При автоматизированном считывании результатов биохимических реакций в коммерческих тест-системах предъявляются более жесткие требования к приготовлению суспензий, калибровку которых желательно проводить на том же ридере, на котором проводится считывание тест-систем. В инструкциях к микроба-тестам фирмы PLIVA-Lachema, Чехия, указывается, что мутность исходной суспензии должна соответствовать степени мутности по шкале Мак-Фарланда.
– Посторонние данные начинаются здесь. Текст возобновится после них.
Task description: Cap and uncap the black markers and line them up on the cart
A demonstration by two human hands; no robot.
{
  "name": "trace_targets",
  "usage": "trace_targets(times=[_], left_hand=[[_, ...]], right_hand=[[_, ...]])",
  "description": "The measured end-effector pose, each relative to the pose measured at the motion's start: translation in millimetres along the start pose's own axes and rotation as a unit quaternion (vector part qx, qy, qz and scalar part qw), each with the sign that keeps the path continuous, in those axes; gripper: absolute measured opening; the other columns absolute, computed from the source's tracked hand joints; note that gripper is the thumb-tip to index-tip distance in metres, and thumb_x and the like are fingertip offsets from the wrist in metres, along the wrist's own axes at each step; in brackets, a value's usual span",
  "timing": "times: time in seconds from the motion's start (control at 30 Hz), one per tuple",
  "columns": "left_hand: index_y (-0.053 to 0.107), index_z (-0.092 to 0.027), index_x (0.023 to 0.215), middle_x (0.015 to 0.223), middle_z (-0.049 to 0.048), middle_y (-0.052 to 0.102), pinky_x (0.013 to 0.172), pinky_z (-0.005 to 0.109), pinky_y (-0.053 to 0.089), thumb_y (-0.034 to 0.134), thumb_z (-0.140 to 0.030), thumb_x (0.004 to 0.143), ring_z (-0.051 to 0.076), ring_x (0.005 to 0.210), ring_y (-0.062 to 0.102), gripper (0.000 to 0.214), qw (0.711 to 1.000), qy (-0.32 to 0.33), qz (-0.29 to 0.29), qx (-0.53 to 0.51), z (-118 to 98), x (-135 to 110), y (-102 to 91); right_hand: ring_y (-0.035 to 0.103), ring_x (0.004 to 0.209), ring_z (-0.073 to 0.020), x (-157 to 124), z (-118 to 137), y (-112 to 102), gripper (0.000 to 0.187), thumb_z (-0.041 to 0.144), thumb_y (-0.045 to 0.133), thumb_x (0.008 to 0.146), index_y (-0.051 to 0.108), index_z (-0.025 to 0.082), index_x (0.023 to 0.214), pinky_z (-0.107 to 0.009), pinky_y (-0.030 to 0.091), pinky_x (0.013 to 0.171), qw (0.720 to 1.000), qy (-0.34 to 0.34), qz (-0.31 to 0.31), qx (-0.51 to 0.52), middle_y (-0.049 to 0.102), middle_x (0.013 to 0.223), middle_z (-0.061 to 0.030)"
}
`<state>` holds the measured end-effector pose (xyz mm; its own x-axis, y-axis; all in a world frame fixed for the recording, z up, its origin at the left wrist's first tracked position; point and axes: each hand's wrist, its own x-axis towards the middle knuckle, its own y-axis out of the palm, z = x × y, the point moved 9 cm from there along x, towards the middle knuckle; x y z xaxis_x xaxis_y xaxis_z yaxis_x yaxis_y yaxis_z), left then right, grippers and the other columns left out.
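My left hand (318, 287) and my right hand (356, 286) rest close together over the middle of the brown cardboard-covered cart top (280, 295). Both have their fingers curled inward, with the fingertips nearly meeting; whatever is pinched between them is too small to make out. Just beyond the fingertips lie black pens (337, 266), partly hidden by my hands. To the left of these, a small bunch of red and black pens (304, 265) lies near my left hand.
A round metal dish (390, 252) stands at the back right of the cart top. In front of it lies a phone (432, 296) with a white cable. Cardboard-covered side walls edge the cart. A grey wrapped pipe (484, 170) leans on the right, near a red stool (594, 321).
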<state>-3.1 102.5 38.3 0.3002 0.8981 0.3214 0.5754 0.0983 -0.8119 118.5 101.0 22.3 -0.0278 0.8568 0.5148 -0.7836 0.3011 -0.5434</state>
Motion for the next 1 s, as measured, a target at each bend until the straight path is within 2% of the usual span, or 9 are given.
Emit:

В таблице ниже приведено приблизительное количество микробных тел на 1 см3 в суспензиях, соответствующих степеням мутности по шкале Мак-Фарланда.

Например, в инструкции к STREPTOtestl6 сказано, что мутность суспензии исследуемого штамма должна соответствовать третьей степени мутности по шкале Мак-Фарланда или содержать 9х108 микробных тел на 1 см3. Для вычисления количества микробных тел в единице объема в программе «МИКРОБ-АВТОМАТ» используется специальная калибровочная зависимость. Эта функция основана на экспериментально полученной зависимости оптической плотности суспензии микроорганизмов при длине волны фотометрирования 620 нм от количества микробных тел в 1 см3 суспензии.
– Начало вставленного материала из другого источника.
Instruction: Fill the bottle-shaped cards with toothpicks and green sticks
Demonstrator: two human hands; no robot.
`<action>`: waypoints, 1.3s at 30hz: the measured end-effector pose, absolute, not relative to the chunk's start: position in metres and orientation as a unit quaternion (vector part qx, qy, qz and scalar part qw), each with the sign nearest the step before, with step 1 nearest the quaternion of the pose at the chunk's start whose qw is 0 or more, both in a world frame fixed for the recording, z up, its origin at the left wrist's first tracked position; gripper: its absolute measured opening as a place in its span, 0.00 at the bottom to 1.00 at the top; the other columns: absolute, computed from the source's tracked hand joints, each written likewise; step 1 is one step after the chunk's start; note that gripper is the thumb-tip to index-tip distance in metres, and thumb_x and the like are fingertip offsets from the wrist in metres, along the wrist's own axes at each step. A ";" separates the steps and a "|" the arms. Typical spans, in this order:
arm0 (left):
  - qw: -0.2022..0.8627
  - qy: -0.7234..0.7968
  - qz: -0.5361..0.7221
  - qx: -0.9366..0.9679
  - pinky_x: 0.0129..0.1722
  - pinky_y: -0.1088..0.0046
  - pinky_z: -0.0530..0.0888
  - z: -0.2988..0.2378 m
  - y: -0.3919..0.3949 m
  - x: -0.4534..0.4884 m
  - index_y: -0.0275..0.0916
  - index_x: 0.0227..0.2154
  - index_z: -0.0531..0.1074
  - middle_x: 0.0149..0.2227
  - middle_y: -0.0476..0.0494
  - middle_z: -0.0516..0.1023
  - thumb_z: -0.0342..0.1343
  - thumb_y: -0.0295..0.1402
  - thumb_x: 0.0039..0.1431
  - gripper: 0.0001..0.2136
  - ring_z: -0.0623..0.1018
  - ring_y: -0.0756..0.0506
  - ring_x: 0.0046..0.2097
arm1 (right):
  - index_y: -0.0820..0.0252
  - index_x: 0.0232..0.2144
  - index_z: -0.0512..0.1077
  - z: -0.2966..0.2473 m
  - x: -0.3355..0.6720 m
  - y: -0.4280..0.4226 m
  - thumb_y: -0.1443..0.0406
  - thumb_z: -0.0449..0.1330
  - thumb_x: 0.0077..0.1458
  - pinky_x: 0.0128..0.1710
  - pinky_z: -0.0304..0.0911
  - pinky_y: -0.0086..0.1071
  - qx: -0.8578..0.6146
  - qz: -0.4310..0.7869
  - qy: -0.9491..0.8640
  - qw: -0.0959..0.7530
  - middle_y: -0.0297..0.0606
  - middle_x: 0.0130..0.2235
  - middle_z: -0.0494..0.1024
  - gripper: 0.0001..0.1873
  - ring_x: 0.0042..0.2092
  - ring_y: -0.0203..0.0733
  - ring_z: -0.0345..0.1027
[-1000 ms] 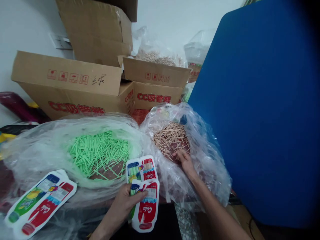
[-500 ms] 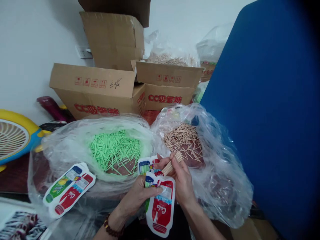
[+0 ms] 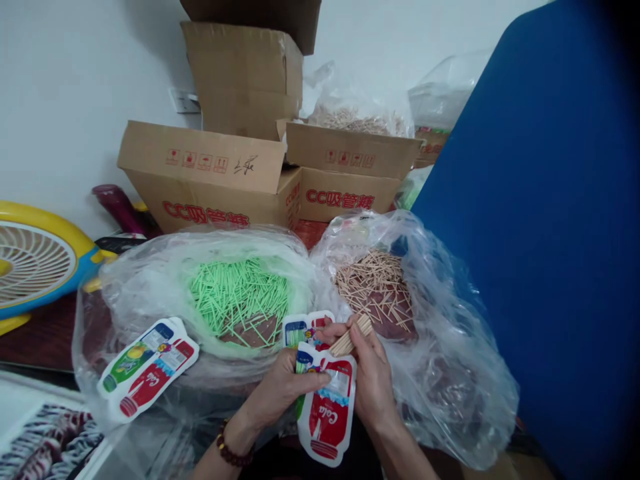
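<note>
My left hand (image 3: 287, 383) pinches a bottle-shaped candy pouch (image 3: 327, 407) with a red cola side and a green side, its thumb lying across the front. In my right hand (image 3: 367, 360) is a bundle of thin tan candy sticks (image 3: 350, 335), its lower end close above the pouch's top edge. I cannot tell whether any stick has entered the pouch. Just behind the hands lies another such pouch (image 3: 295, 328), partly hidden by fingers. Loose green sticks (image 3: 240, 293) fill an opened plastic bag to the left. Loose tan sticks (image 3: 373, 277) lie in a second bag to the right.
More flat pouches (image 3: 150, 367) lie stacked at the left on clear plastic. Cardboard boxes (image 3: 210, 187) stand along the back. A yellow and blue fan (image 3: 45, 260) is at the far left, and a blue panel (image 3: 540, 220) rises on the right.
The whole view has shifted slightly, so everything appears a little further right. Both hands keep their hold on the pouch and the tan sticks, nearly unchanged relative to each other.
</note>
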State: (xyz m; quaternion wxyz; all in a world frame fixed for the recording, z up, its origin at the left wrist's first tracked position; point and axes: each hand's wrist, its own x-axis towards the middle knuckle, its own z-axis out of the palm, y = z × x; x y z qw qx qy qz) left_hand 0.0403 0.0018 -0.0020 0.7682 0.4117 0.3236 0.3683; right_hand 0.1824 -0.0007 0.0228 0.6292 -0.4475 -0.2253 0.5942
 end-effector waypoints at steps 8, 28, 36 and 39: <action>0.742 0.354 0.374 0.429 0.34 0.74 0.70 0.006 0.006 0.039 0.32 0.32 0.78 0.31 0.43 0.79 0.66 0.33 0.49 0.10 0.75 0.48 0.31 | 0.58 0.36 0.72 0.020 0.191 -0.003 0.59 0.62 0.53 0.43 0.68 0.37 -0.366 0.672 -0.326 0.555 0.42 0.48 0.77 0.10 0.43 0.46 0.73; 0.668 0.403 0.463 0.420 0.32 0.74 0.72 0.004 0.020 0.028 0.33 0.32 0.77 0.30 0.46 0.81 0.67 0.35 0.47 0.11 0.77 0.47 0.30 | 0.58 0.42 0.74 0.000 0.196 0.006 0.62 0.68 0.45 0.41 0.68 0.35 -0.365 0.700 -0.426 0.443 0.35 0.38 0.81 0.19 0.37 0.41 0.74; 0.703 0.389 0.432 0.409 0.39 0.70 0.73 0.009 0.020 0.010 0.37 0.43 0.72 0.38 0.46 0.80 0.68 0.30 0.44 0.20 0.77 0.46 0.36 | 0.59 0.37 0.76 0.002 0.190 0.009 0.63 0.69 0.43 0.35 0.68 0.33 -0.381 0.690 -0.408 0.461 0.35 0.34 0.82 0.16 0.32 0.40 0.74; 0.699 0.402 0.431 0.405 0.37 0.71 0.74 0.012 0.018 0.011 0.37 0.40 0.73 0.35 0.47 0.80 0.69 0.31 0.43 0.19 0.78 0.46 0.35 | 0.59 0.36 0.77 0.003 0.189 0.011 0.63 0.69 0.42 0.36 0.68 0.33 -0.376 0.681 -0.432 0.456 0.34 0.33 0.82 0.15 0.33 0.41 0.74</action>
б) Методика выполнения теста «Калибровка суспензий». Готовят суспензии исследуемых культур и при помощи пипеточного дозатора в количестве 100 мкл вносят в ячейки планшета. Для определения мутности приготовленных суспензий необходимо загрузить тест для измерения суспензий через команду основного меню «Загрузить тест ...».

Ниже представлено окно программы с загруженным тестом для измерения суспензий. Левая часть окна содержит графический образ конфигурации теста для измерений в зеркальном отображении, правая — таблицу для ввода/отображения информации при измерении суспензий.

В одном планшете можно провести калибровку 96 суспензий.

После проведения измерения программа выдает результаты в следующем виде, они автоматически записываются в архив измерений.

Для идентификации микроорганизмов загружается соответствующий тест через команду основного меню «Загрузить тест...».

Программа «МИКРОБ-АВТОМАТ» для автоматизации проведения микробиологических исследований
Выбор теста для калибровки суспензий.
Программа «МИКРОБ-АВТОМАТ» для автоматизации проведения микробиологических исследований
Графическое изображение теста для ввода номера суспензий.

В зависимости от используемой тест-системы выбирают в разделе «Идентификация» список групп микроорганизмов, а затем в заданной группе соответствующую тест-систему и загружают ее.

Ниже представлено окно программы с загруженным тестом для идентификации бактерий из группы «Оксидаза-Грам-» и тест-системы ENTEROtestl6. Левая часть окна содержит графический образ тест-системы с перечнем биохимических тестов для 6 культур, правая — таблицу для ввода/отображения информации об испытуемых культурах. Правая половина рисунка может иметь дополнительную верхнюю часть с перечнем обязательных тестов, рекомендуемых инструкцией к данной тест-системе дополнительно к планшетным.

Для идентификации микроорганизмов заполняются поля в колонке «№ анализа» и «№ микроорганизма». Если при идентификации культур проводились дополнительные обязательные тесты, их результаты вручную вводятся в верхнее поле таблицы соответственно номеру пробы и наименованию теста. При вводе значений этих тестов используются те же знаки: [+], [-] или [?], значения которых приведены в предыдущем разделе.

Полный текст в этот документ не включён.